I want to join the chorus of support for the editor of Malta Today, Matthew Vella, who is being bullied by the owners of the Steward hospitals for doing his job as a journalist and letting us know, as best as it is possible to know, who is making money on the back of our healthcare.

Perhaps in some cultures providing health care is a profit-making exercise, privileged by secrecy and oriented towards the interests of the owners of beds rather than the people lying in them. Here we used to think that healthcare was the most public of public interests. Some of us still think so. Matthew Vella serves the public interest by digging into the opaque ownership structures of the only hospital in Gozo and two of the hospitals in Malta.

Is it not an outrage in itself that the bullies who own Steward Healthcare thought that the best way to shut Matthew Vella up was to ‘report’ him to the government?

Investors, as no doubt the owners of the three hospitals imagine themselves to be, expect consistent behaviour from a government. They would have read the playbook of the conversations between the owner of Henley and Partners and the pair running the country at the time, “Keith”, and his deputy, “the prime minister”. They would have known that the Maltese government colludes, as a matter of policy, with corporate bullies to shut down independent journalism in Malta.

They would have seen the farce of the so-called “anti-SLAPP” law the government is proposing ostensibly to protect journalists from corporate bullying, imposing on local journalists the obligation to enter a plea in any court anywhere in the world if they are to be even eligible to be considered for the protection given by the law.

Matthew Vella has stepped on some powerful toes. They can do much more than send a letter to the government complaining about the work of a journalist. They have access to legal resources, particularly in the United States. They won’t have to prove that the case concerns American interests to the extent that justifies filing a case against Matthew Vella in the United States, before Matthew Vella has to scramble enough money to file a defence in response.

That’s enough of a threat to shut up anyone working for any news organisation in Malta. Filing a response in the US, if a SLAPP suit is on its way to stop us knowing about who’s making money from patients in three Maltese hospitals, would probably cost more than Malta Today could ever hope to afford.

You see, these must be things Matthew Vella thought about when he heard that Steward were complaining to the government about his work as a journalist. They must be things his employers thought about as well. There’s no suggestion this bullying would scare them into retracting or toning down their reporting. But you don’t have to be frozen to shudder under the chilling effect. The people staying up at night should be the ones with things to hide, not the ones exposing them.

Jonathan Attard, the justice minister, yesterday sounded like he was saying the right thing when he said that it was “unacceptable” for a corporate bully to expect the government to “investigate” a journalist for doing his job. Wrapped in that phrase he used – “non-starter” – was the sound of the unspoken retort: ‘where did these people think they were running hospitals? Pyongyang?’

But scratch beneath that surface. Saying the right thing on behalf of the freedom of the press is a good start. It’s certainly far more than Joseph Muscat and Owen Bonnici and Edward Zammit Lewis would ever go. What really matters, however, is doing the right thing for freedom of expression. The justice minister can do far more than talk. He can legislate to mitigate, to the extent possible, eliminate, the threats from corporate bullies and to do so on legislative, not merely a policy basis.

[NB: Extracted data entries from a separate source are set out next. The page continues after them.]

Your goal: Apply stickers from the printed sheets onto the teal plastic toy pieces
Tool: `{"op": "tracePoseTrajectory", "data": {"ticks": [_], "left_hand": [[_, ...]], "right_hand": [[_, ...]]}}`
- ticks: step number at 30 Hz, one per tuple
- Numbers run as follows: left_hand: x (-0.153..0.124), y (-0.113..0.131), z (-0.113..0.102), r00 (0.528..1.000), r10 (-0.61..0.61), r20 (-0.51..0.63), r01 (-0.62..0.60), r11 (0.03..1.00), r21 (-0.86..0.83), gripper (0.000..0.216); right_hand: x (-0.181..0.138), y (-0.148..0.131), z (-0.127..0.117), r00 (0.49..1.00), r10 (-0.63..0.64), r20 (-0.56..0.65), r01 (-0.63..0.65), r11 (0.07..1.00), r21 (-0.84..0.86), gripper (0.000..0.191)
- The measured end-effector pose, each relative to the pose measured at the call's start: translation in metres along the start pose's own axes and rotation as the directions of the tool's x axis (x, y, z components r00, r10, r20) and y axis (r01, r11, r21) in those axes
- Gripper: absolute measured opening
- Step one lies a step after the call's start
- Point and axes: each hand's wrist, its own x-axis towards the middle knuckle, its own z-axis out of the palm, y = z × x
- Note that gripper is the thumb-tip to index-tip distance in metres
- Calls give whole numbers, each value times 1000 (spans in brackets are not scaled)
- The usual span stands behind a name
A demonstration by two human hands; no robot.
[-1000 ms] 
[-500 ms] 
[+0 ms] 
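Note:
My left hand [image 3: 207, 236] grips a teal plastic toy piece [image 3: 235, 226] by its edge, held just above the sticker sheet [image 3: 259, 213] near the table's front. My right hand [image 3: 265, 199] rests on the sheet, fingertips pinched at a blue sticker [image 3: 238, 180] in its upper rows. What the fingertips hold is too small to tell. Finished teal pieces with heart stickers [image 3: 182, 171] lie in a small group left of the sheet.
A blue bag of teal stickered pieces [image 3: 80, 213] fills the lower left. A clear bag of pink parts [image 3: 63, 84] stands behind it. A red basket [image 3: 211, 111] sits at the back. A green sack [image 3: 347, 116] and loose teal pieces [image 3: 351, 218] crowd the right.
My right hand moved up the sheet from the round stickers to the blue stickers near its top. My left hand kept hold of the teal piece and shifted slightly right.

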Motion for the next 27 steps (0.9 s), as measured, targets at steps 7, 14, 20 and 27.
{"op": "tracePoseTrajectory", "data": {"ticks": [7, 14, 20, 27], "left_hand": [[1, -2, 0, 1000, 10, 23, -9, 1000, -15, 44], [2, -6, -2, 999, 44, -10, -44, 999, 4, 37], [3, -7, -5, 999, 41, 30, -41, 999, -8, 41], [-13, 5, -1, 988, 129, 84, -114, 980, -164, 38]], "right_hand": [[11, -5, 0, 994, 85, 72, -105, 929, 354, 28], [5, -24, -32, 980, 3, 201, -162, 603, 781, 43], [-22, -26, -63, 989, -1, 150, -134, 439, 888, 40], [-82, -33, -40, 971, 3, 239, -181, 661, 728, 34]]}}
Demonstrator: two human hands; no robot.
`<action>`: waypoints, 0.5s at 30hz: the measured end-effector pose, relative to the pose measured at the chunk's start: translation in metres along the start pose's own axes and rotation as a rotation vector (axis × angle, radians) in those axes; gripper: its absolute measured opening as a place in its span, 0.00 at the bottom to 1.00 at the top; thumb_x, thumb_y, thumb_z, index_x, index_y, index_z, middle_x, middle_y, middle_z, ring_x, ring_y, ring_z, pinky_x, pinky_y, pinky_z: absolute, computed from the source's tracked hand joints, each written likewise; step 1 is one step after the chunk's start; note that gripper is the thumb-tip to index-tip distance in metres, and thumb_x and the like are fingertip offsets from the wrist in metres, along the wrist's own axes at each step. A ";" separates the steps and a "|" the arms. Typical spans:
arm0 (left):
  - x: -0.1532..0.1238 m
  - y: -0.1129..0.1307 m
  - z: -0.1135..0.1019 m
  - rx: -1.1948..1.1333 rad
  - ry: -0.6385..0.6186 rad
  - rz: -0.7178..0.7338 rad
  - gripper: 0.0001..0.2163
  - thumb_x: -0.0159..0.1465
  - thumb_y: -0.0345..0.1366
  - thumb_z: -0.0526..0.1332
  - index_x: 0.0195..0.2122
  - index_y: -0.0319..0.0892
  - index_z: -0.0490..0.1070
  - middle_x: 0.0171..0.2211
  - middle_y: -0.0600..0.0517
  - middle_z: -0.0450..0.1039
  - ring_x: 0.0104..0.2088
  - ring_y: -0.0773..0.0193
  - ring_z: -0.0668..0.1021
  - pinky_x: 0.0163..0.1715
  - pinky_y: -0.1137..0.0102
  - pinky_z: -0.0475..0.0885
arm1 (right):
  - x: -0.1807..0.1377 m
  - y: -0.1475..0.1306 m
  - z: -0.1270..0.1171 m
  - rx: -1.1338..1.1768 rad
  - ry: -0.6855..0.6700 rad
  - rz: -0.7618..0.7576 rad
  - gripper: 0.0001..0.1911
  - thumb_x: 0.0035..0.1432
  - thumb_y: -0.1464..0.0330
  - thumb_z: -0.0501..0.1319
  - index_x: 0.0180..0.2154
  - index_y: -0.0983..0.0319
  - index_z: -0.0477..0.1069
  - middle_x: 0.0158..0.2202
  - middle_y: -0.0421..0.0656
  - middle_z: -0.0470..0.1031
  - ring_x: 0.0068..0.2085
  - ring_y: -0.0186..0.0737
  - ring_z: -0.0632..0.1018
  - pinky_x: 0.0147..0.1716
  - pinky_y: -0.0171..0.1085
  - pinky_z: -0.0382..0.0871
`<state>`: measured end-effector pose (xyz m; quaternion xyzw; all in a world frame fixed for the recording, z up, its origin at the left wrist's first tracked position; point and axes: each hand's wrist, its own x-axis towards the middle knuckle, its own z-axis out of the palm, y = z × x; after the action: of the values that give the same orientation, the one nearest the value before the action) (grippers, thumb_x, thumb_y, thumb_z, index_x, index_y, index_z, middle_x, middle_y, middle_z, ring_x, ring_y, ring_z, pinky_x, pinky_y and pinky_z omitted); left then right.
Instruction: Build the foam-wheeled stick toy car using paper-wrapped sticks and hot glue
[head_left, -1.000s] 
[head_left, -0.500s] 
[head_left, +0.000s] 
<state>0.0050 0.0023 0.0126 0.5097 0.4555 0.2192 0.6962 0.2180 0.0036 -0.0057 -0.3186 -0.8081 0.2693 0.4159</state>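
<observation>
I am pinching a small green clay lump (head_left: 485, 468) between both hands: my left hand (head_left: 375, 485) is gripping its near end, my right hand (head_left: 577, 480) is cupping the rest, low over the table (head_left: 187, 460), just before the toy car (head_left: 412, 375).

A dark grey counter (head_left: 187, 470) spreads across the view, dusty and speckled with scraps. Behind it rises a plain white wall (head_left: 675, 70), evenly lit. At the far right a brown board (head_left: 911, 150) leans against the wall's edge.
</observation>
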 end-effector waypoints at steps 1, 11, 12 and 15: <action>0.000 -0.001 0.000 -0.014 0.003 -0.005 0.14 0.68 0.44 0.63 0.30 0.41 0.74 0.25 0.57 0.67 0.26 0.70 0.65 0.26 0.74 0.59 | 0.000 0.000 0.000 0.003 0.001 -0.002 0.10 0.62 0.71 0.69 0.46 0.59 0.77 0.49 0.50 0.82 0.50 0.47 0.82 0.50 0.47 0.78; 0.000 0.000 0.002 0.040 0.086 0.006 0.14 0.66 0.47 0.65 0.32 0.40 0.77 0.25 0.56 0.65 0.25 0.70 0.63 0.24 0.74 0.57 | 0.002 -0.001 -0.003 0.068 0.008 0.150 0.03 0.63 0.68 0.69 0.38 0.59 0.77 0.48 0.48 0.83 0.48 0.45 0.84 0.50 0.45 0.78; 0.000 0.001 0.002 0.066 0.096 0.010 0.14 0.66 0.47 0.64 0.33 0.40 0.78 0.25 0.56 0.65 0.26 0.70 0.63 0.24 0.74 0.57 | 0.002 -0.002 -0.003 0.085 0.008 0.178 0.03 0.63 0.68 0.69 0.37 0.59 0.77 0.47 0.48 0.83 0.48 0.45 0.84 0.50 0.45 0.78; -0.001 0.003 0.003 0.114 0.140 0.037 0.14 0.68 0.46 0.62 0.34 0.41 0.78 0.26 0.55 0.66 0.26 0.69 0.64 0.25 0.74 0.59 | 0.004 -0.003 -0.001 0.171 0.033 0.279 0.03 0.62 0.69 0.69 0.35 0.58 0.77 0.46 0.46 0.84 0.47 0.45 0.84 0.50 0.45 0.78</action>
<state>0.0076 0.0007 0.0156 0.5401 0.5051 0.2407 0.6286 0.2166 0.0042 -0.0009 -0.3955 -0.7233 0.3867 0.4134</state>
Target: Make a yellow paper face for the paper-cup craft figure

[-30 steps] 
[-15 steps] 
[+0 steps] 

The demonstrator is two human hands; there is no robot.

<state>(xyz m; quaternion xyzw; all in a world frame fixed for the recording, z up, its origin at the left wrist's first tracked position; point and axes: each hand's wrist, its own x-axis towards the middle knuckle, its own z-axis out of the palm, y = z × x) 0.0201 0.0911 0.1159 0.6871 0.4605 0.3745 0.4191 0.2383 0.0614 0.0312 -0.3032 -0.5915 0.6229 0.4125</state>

There is likely no love lost between Jonathan Attard and Steward Health Care. The government is locked in a boardroom war with them and would like nothing better than a good excuse to boot them out. But it’s not easy because in the process of using their executive powers to throw out Steward, they risk the fallout from the public getting a better understanding of the scale of the mess Joseph Muscat made and that would hurt Robert Abela, his successor and erstwhile number two.

Steward are a legacy of the deals Joseph Muscat and Konrad Mizzi made. There’s likely no further opportunity for profiteering behind the public’s back. Now Steward are just a tumour they don’t know how to excise without bleeding to death.

Perhaps the greatest irony is that ministers appear to be excited about the prospect of Adrian Delia winning his lawsuit against the government where he’s asking the court to declare the Steward concession unlawful. Jonathan Attard yesterday may have been just as motivated for defending Matthew Vella out of respect for media freedom as he was out of antipathy for the unfathomable owners of Steward Health Care.

But that’s not good enough, is it? It’s no media freedom if we can only expect the government’s protection when we’re reporting on people they don’t like. Would Jonathan Attard have said the same about “non-starters” if Matthew Vella’s investigation was into Pilatus, Electrogas, Satabank, or any of the other monsters that at the time the government would not happen to be in disagreement with?

True media freedom is unaffected by the government’s moods, likes and dislikes, or the extent of familiarity between ministers and the subject of a journalist’s investigation. Yesterday’s remarks by the minister are no reason to think anything’s changed. After all the expressions of solidarity, Matthew Vella and Malta Today must alone face the risks of the unfair consequences of his accurate reporting in the public interest. That’s where they where yesterday. It’s where they’ll be tomorrow.